Growth Incidence Curves (GICs)

GIC 1980-2020

  • Lower-income countries experienced significant percentage growth in GDP per capita, driven by their low initial income base. For example, some countries saw growth rates of up to 600% over the 1980-2020 period.
  • Middle-income countries grew at rates close to the global average, while high-income countries showed slower growth, with some even experiencing declines in the highest income brackets.
  • The period 2000-2020 showed stronger pro-poor growth compared to 1980-2000, likely due to reduced global political tensions and increased economic liberalisation.

Kuznets Curve

Global Kuznets Curve

  • The global Gini series showed a consistent downward trend from 1980 to 2020, suggesting income convergence between richer and poorer nations.
  • The decline in global inequality reflects the rapid growth of emerging economies, particularly in Asia, which has narrowed the income gap with high-income nations.

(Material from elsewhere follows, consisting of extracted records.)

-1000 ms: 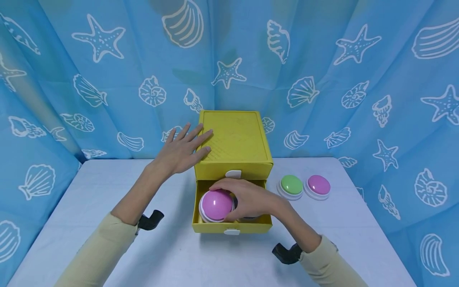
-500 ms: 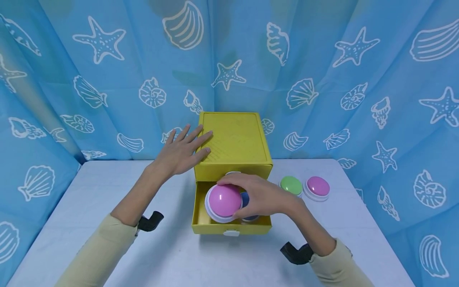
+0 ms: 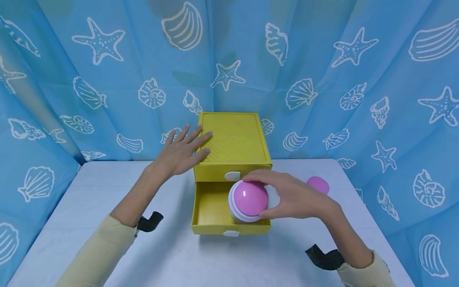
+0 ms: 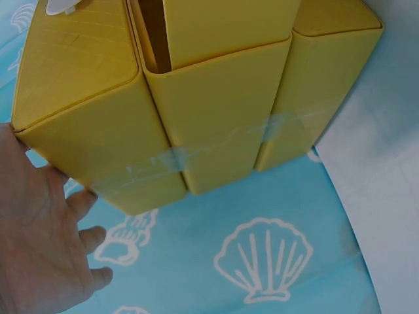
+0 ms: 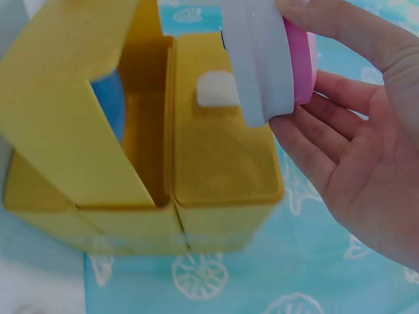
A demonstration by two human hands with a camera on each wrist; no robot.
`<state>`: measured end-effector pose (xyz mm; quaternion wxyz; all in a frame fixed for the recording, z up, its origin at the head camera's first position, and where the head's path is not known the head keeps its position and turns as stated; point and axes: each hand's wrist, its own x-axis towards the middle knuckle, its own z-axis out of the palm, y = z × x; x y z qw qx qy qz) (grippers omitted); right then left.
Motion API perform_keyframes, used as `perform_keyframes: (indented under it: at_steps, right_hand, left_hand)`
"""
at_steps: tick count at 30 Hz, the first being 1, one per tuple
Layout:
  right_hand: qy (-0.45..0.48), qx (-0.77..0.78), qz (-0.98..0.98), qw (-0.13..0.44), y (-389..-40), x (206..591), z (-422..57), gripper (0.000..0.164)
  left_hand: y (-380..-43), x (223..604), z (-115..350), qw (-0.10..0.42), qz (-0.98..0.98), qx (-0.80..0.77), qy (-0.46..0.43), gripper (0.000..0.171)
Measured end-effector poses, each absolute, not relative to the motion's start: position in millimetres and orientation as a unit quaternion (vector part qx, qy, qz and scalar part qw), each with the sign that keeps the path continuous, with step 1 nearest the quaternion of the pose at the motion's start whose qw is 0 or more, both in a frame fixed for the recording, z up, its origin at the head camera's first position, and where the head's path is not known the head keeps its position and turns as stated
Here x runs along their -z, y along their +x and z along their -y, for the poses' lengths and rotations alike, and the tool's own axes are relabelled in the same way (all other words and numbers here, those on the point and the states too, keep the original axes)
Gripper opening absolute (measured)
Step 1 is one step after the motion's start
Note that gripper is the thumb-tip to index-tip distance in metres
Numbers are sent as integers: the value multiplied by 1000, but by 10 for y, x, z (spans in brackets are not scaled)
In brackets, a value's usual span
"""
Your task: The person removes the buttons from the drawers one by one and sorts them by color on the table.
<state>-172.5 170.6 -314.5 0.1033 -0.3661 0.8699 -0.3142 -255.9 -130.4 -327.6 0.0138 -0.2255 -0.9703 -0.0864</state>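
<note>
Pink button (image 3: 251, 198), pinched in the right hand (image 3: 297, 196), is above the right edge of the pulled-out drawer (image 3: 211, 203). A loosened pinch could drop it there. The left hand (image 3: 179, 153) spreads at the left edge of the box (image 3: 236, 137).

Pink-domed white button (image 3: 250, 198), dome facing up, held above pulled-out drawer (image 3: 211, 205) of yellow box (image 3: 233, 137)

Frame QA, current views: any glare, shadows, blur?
Head: mostly sharp, small highlight on the held pink dome button, soft shadow on the white tabletop below the open drawer; left wrist: dim, slightly soft, faint sheen on the translucent strip across the yellow drawer cabinet; right wrist: white drawer handle blurred, right hand crisper.
</note>
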Motion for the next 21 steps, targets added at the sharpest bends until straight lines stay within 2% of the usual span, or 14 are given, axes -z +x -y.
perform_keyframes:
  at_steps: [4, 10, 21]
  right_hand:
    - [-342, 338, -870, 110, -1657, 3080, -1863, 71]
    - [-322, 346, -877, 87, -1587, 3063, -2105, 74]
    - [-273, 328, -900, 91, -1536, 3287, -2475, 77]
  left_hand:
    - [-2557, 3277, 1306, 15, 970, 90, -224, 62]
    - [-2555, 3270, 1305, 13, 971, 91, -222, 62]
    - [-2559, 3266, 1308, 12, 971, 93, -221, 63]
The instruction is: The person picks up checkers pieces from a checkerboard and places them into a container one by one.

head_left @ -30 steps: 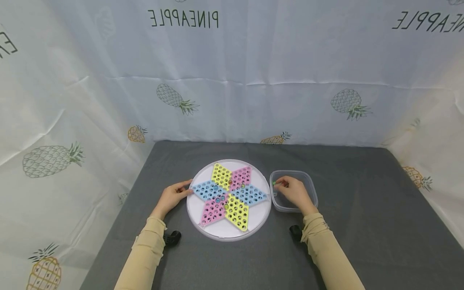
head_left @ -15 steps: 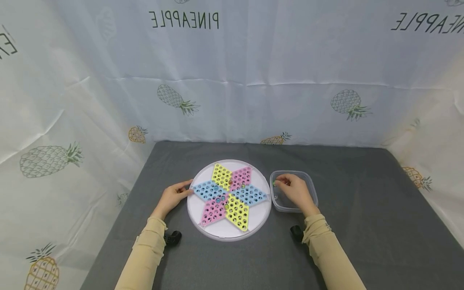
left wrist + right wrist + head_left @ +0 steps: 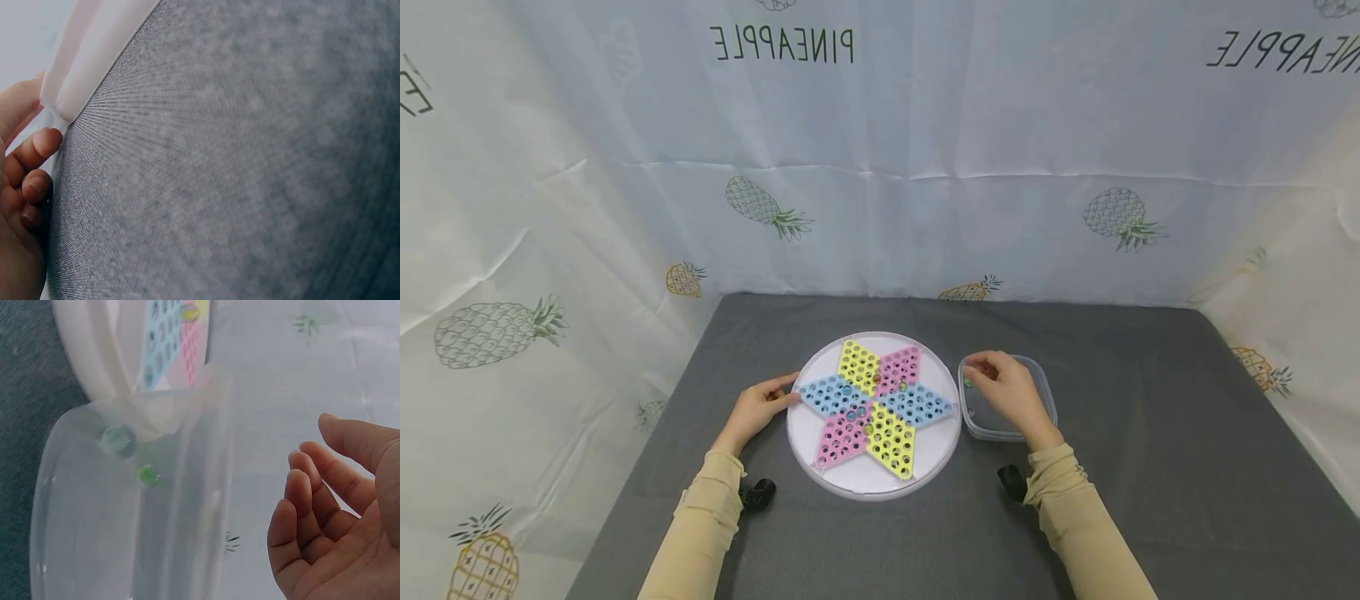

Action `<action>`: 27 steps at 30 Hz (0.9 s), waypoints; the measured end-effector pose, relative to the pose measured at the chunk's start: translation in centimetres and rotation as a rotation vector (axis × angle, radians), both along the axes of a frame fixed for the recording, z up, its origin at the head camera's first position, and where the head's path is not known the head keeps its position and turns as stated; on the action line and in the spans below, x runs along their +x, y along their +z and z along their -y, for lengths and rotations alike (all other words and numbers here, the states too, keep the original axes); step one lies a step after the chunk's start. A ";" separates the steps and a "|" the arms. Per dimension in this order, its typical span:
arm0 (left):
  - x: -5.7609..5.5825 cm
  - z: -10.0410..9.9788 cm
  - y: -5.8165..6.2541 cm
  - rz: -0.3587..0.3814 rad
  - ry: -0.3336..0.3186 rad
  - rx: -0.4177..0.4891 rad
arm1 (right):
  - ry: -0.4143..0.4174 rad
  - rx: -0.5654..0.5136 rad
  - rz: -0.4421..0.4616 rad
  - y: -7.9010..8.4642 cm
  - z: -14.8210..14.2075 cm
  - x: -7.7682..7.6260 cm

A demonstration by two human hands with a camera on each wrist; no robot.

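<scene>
A round white Chinese checkers board point(image 3: 936, 446) lies on the table, its star of pink, yellow and blue sections holding several glass marbles near the middle. My left hand point(image 3: 756, 412) holds the board's left rim; the left wrist view has the thumb point(image 3: 22, 103) against the rim and the other fingers curled beside it. Over the clear plastic container point(image 3: 1054, 404) to the right is my right hand point(image 3: 1011, 392). Its fingers point(image 3: 299, 490) are loosely bent and the thumb stands apart, with nothing between them. Inside the container are a green marble point(image 3: 149, 475) and a clear one point(image 3: 119, 441).
The dark grey tablecloth point(image 3: 1150, 442) spreads around the board. A white curtain point(image 3: 880, 225) printed with pineapples hangs behind and at the sides. Black wrist devices point(image 3: 758, 494) sit under both forearms. The container stands close against the board's right edge.
My right hand has risen slightly and shifted away from the viewer over the container. The green marble, earlier by its fingertips, is now apart from them. My left hand keeps its place.
</scene>
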State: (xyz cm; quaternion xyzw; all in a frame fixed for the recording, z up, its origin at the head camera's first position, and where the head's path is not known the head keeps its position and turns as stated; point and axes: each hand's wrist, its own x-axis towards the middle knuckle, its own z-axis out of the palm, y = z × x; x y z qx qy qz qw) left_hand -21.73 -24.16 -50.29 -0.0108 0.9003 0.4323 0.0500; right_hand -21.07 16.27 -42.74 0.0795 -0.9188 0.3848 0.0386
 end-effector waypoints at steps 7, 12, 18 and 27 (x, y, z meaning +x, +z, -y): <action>0.0 0.0 0.0 -0.006 0.001 0.000 | 0.023 -0.018 -0.036 0.8 0.7 0.4; -0.1 -0.1 -0.1 -0.011 -0.001 -0.004 | 0.035 -0.026 -0.044 1.0 1.1 0.6; -0.1 0.0 -0.1 -0.005 0.003 -0.002 | 0.048 -0.038 -0.047 1.2 1.6 0.9; 0.0 -0.1 0.0 -0.013 -0.002 0.005 | 0.082 -0.032 -0.075 1.3 2.6 1.1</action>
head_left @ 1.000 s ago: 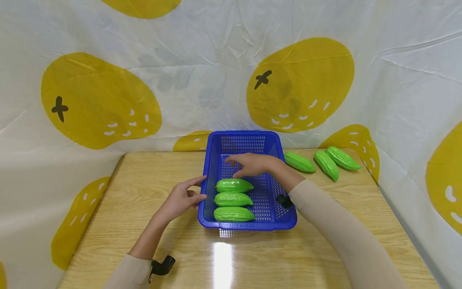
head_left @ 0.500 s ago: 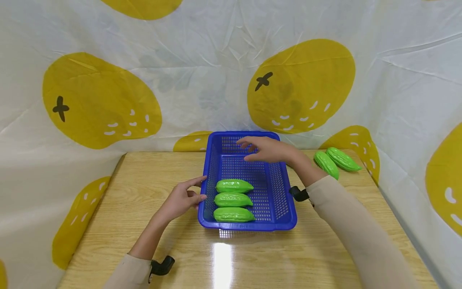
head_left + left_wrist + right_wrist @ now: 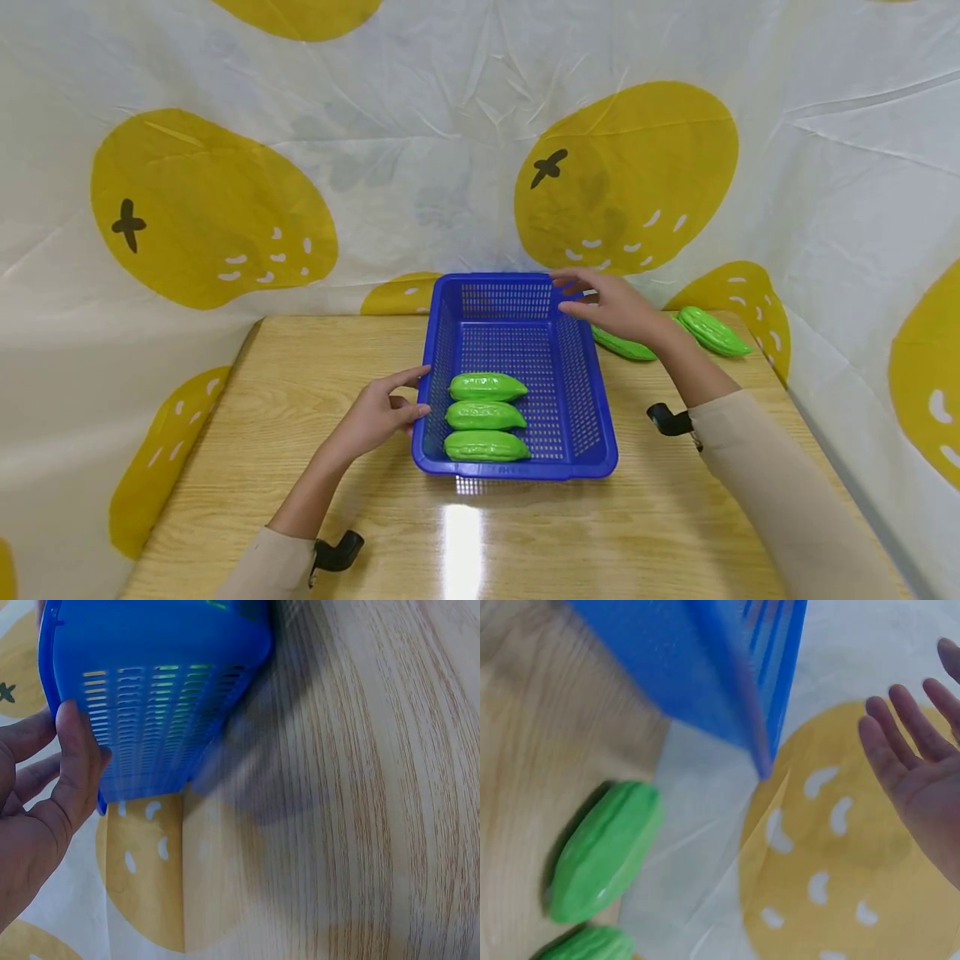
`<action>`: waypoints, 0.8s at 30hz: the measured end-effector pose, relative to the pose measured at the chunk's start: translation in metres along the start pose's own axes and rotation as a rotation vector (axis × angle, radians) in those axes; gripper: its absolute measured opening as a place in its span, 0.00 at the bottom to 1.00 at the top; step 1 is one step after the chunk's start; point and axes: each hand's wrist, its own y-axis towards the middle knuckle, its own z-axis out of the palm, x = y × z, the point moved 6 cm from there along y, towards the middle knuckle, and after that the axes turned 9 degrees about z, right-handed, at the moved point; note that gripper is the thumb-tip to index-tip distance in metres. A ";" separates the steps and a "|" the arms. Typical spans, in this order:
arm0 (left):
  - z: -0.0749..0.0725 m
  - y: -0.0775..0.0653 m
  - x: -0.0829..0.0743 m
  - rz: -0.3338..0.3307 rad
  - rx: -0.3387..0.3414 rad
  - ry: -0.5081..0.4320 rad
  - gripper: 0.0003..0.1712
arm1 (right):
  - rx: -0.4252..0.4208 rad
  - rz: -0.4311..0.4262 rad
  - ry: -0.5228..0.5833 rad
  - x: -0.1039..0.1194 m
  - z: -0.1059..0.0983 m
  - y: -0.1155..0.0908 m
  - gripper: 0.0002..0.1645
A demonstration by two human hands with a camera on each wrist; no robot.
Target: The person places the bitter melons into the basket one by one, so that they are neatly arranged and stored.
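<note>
A blue plastic basket (image 3: 517,472) with slotted walls stands on the table. Three glossy green bitter melons, the nearest (image 3: 487,446), the middle (image 3: 486,414) and the farthest (image 3: 487,386), lie side by side in its near left part. My left hand (image 3: 378,414) holds the basket's left rim; in the left wrist view some fingers (image 3: 73,750) lie against the outer wall. Over the back right corner hovers my right hand (image 3: 611,307), fingers apart, holding nothing. Below it, right of the basket, lies a bitter melon (image 3: 622,343), partly hidden. Another (image 3: 712,331) lies farther right.
The wooden table (image 3: 322,350) ends at a white cloth (image 3: 420,192) printed with yellow fruit, hanging behind and at the sides. In the right wrist view two bitter melons show, one (image 3: 607,851) whole and another (image 3: 592,945) cut off by the frame.
My right hand has come up from above the melons in the basket and moved back and right to the far right corner. The left hand, basket and melons stay in place.
</note>
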 end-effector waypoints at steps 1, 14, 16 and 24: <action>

However, the existence of outliers suggest that this convergence has been uneven, with some regions (e.g., Sub-Saharan Africa) lagging behind.

Dollar-Kraay Regressions

Dollar-Kraay Scatter Plot

  • Economic growth positively impacted the incomes of the poorest quintile and decile, with slope coefficients close to 1, indicating proportional income gains for the poor.
  • Robustness checks revealed that factors such as government expenditure on healthcare and education positively influenced low-income productivity, while higher inequality (Gini coefficient) restricted wealth distribution to the poor.
  • The relationship between growth and the incomes of the poor was weaker in Africa compared to other regions, highlighting structural challenges in translating growth into poverty reduction.

Data-Driven Insights

  • The analysis highlighted the importance of inclusive growth policies, particularly for low- and middle-income countries, where structural barriers and uneven globalisation often limit the benefits of economic growth.
  • Visualisations such as world maps and scatter plots effectively communicated the distribution of economic growth and inequality, providing actionable insights for policymakers.

Technologies Used

  • Python: For data analysis, integer programming, and visualisation.
    • pandas & Polars: For data manipulation and analysis (pandas for medium datasets, and Polars for larger datasets).
    • plotly: For creating interactive and static data visualizations.
    • statsmodels: For linear regression analysis.
    • PuLP: For formulating and solving the integer programming problem for country selection.
  • Jupyter Notebooks: For documenting and sharing the analysis.

Full Report

The full report was submitted to our professor as part of the course requirements. While it is not included in this repository, the code and methodologies used for my contributions are fully documented here.